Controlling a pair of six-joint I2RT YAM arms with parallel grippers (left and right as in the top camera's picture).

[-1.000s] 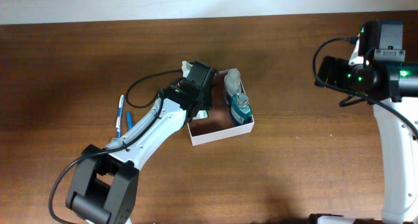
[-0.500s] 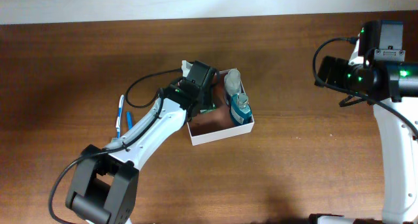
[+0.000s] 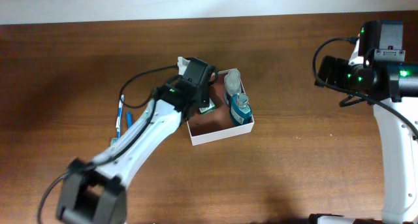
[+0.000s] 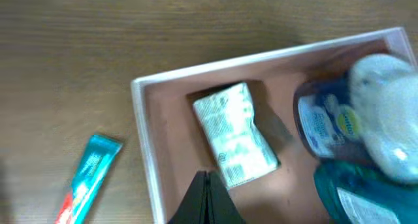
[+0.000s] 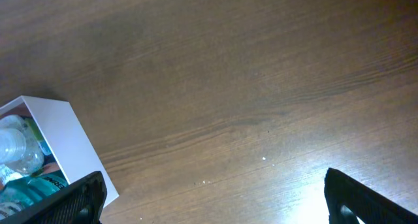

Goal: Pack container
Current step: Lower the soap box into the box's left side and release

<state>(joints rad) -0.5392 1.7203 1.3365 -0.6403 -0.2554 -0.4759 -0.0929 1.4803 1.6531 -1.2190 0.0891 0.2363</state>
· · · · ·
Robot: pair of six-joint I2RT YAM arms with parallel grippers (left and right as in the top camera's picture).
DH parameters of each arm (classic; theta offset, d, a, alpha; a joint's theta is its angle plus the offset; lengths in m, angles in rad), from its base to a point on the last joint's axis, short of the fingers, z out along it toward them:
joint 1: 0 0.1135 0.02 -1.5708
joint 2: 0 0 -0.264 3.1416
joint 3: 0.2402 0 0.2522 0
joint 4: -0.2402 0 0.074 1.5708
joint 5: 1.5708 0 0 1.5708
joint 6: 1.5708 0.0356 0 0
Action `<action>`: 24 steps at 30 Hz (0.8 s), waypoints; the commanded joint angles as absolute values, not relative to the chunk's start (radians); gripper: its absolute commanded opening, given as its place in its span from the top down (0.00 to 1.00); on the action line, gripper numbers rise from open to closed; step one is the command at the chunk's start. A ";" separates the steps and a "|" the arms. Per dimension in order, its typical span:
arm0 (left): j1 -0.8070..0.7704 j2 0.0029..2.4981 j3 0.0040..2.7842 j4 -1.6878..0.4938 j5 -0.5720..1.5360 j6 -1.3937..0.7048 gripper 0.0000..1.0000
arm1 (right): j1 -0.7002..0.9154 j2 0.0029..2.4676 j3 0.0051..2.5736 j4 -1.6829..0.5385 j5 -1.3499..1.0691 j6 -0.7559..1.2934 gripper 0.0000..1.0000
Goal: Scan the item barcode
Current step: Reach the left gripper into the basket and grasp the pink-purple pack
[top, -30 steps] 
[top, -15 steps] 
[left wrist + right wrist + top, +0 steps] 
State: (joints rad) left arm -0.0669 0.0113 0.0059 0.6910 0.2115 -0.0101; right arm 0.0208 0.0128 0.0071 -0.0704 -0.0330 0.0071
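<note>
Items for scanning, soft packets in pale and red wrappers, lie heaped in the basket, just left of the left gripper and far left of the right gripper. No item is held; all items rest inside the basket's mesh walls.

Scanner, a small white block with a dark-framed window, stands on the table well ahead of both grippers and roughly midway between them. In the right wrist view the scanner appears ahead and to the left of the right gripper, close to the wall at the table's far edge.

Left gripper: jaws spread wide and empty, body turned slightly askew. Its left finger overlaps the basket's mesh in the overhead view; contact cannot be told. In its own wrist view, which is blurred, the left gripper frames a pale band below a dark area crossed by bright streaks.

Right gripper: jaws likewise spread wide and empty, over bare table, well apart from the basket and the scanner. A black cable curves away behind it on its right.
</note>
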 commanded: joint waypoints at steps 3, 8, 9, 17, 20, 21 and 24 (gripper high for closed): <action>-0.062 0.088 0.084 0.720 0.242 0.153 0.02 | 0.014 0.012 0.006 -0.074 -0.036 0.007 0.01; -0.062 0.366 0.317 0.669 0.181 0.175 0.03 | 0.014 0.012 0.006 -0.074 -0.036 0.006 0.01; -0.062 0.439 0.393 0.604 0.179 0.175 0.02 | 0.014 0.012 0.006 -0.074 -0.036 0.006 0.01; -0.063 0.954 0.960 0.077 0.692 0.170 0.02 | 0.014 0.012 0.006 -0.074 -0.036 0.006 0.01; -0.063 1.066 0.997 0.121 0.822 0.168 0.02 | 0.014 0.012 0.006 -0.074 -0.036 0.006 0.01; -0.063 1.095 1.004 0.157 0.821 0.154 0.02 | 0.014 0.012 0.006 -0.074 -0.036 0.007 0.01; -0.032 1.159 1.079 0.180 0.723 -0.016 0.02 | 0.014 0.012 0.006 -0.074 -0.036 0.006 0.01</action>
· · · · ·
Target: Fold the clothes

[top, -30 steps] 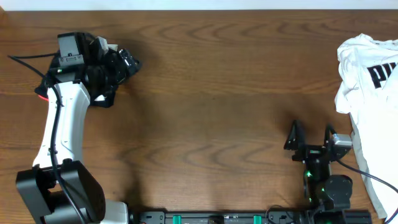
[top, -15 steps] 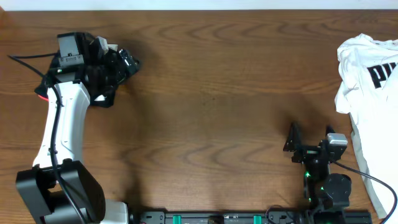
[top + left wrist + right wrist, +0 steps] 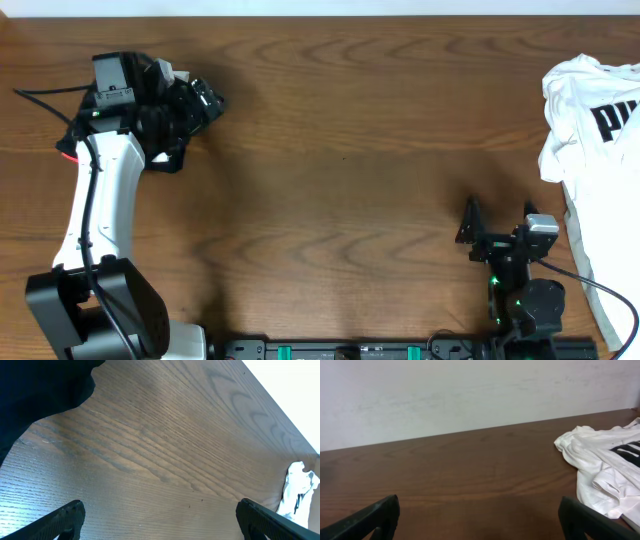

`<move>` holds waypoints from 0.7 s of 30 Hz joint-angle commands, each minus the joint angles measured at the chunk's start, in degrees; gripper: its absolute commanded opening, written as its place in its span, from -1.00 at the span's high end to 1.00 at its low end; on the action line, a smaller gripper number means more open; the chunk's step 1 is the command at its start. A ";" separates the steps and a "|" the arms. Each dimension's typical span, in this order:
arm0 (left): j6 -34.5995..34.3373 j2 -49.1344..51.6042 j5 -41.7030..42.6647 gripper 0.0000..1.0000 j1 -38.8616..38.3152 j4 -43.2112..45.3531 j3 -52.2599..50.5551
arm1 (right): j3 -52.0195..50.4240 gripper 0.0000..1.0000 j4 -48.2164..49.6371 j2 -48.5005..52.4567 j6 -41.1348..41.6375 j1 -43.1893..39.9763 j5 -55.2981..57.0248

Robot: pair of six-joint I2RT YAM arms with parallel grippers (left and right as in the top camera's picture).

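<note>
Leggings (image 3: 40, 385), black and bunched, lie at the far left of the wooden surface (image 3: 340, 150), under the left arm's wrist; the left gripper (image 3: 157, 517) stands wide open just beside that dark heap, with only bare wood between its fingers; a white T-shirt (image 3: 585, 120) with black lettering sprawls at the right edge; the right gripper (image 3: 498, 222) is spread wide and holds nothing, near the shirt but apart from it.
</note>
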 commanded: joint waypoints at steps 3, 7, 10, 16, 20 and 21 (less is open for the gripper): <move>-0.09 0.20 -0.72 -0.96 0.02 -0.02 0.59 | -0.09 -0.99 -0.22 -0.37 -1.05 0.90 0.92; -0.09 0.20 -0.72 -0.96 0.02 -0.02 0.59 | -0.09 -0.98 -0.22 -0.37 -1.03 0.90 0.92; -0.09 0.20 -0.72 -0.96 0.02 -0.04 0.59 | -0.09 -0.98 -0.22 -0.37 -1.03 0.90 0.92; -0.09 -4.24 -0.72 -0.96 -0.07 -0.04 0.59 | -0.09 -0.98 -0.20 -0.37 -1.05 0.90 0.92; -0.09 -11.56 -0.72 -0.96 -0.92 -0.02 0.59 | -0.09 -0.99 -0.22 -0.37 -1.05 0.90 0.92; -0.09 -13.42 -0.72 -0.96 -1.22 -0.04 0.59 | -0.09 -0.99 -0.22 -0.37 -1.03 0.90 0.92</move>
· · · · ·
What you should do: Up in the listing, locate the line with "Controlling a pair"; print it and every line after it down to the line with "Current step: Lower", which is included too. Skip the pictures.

Task answer:
Controlling a pair of six-joint I2RT YAM arms with parallel grippers (left and right as in the top camera's picture).

[-1.000s] 
[-0.500s] 
[+0.000s] 
[+0.000s] 
[+0.000s] 

Goal: Pack container
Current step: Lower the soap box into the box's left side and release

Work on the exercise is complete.